Who Decides, Who Pays

The loan is funded by EU borrowing, with the intention that Russian reparations will fund repayments. The package is expected to provide two-thirds of Ukraine’s financial needs in 2026 and 2027. Von der Leyen later said she thought it would be possible to disburse the first tranche of the €45 billion funding planned for 2026 in this quarter, meaning by the end of June. She said the first payment would fund Ukraine’s domestic drone production, describing it as “drones from Ukraine for Ukraine.”

That is the shape of the arrangement: the institutions borrow, the war continues, and the repayment fantasy is pushed onto future reparations that are not in hand. The people living through the consequences are not the ones making the decisions in the summit rooms.

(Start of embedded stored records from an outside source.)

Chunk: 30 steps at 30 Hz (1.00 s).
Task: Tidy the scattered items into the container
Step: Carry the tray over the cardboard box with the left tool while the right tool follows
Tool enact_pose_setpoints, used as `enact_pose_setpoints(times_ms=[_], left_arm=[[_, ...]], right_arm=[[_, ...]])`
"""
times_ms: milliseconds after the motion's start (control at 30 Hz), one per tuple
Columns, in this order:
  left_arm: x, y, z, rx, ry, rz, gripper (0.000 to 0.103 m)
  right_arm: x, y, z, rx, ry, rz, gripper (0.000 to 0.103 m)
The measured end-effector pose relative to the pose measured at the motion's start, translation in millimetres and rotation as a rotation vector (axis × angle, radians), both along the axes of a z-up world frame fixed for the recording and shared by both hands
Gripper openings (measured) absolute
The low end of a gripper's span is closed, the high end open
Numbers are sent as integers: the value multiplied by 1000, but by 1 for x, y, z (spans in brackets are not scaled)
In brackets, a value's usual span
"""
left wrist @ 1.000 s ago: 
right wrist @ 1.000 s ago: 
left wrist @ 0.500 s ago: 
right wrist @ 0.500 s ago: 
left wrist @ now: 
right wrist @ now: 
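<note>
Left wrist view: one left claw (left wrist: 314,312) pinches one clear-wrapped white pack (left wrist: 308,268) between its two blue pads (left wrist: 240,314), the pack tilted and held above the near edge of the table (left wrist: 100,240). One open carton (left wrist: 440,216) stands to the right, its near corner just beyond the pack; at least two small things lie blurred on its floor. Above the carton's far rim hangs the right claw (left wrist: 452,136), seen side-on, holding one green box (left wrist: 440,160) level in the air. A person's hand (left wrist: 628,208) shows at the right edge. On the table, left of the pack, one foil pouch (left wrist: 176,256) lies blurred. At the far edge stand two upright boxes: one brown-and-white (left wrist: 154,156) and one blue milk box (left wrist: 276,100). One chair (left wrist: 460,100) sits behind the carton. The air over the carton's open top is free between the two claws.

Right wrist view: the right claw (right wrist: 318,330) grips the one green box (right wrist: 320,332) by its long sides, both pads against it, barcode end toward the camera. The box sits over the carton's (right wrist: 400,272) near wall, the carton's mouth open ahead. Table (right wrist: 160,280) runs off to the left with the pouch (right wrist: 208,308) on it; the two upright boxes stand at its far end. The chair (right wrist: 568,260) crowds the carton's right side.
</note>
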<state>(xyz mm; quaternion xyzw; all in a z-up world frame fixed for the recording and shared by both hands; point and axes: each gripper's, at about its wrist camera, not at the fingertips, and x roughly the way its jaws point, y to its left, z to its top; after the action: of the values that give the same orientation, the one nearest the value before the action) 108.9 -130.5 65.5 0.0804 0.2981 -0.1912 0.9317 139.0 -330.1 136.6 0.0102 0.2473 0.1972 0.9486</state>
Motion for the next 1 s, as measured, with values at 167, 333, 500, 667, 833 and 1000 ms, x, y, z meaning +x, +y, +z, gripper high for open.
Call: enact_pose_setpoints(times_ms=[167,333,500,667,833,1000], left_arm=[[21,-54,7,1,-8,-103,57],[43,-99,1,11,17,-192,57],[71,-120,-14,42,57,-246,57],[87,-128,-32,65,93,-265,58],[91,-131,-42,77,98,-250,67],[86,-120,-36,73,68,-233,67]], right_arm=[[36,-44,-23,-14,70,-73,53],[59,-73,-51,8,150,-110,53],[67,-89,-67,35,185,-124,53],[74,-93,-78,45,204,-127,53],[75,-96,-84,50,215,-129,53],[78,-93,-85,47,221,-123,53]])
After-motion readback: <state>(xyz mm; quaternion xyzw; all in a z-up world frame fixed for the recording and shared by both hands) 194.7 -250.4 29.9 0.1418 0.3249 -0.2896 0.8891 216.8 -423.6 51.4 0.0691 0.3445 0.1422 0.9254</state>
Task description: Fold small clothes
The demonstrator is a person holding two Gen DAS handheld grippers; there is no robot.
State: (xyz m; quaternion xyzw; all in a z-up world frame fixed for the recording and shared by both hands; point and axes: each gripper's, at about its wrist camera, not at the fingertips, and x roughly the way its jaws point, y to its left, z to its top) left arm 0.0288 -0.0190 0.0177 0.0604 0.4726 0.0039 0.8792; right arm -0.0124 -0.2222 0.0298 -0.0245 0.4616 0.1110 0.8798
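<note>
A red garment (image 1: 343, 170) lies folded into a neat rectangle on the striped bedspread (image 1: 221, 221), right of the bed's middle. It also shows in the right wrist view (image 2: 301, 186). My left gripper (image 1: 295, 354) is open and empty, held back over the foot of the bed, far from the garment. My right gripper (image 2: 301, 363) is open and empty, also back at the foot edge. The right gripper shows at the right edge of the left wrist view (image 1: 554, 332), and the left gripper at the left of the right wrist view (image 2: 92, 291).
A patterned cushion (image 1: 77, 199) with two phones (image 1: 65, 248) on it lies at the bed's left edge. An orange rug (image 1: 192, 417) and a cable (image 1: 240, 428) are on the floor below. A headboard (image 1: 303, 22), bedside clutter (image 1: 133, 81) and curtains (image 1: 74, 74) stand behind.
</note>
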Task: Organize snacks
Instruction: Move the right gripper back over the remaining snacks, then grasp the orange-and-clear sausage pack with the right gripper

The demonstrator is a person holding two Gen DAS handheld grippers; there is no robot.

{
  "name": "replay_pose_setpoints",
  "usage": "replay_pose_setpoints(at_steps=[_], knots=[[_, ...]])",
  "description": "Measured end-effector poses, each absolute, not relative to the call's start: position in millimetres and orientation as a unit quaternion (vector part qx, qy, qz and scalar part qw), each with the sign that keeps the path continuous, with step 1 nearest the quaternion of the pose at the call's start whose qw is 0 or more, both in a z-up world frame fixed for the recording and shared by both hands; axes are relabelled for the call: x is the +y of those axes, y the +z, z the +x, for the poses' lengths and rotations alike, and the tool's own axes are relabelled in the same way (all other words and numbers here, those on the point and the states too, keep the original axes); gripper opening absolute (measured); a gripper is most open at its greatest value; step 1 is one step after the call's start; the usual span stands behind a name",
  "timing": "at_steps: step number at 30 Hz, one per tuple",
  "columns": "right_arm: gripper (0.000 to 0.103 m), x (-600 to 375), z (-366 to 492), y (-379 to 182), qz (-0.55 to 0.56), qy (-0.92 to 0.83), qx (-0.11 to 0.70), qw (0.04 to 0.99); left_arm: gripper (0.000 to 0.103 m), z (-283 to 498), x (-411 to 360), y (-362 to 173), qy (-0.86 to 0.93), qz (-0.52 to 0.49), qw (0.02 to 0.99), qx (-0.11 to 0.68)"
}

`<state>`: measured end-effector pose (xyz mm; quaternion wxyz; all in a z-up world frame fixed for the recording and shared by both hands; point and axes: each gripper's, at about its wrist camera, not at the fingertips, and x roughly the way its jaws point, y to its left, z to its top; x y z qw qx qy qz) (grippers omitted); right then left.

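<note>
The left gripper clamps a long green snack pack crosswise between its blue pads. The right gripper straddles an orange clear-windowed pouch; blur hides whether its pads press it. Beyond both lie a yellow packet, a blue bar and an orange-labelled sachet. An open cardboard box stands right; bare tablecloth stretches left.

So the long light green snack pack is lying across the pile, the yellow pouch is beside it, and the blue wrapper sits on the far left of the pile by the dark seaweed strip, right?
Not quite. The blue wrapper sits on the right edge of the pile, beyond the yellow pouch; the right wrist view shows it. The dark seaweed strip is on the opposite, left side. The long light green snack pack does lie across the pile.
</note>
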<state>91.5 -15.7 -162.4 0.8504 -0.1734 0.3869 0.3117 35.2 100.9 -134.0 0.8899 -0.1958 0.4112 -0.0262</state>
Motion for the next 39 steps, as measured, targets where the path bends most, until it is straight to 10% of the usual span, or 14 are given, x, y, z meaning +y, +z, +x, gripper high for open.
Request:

The latest sanctions against Russia blacklist Russian banks and energy companies, as well as entities in the United Arab Emirates, Thailand and China, including Hong Kong, for helping Moscow evade western restrictions. The package also includes a ban on the export of hi-tech machine tools and telecoms equipment to Kyrgyzstan, which the EU says has shown “systematic and persistent” failure to prevent their re-export to Russia, where they are used to make missiles and drones. The former Soviet republic has previously said it is working to comply with western sanctions.

The Machinery of Pressure

Hungary lifted its vetoes over the long-delayed loan and sanctions after a dispute over a damaged oil pipeline that traverses Ukraine came to an end. Russian oil deliveries to Hungary and Slovakia resumed on Thursday, the Hungarian energy group MOL reported, after both countries, heavily dependent on Russian crude, dropped their objections to EU support for Ukraine. The Druzhba oil pipeline was repaired, and the dispute was resolved sufficiently to allow the approval to proceed.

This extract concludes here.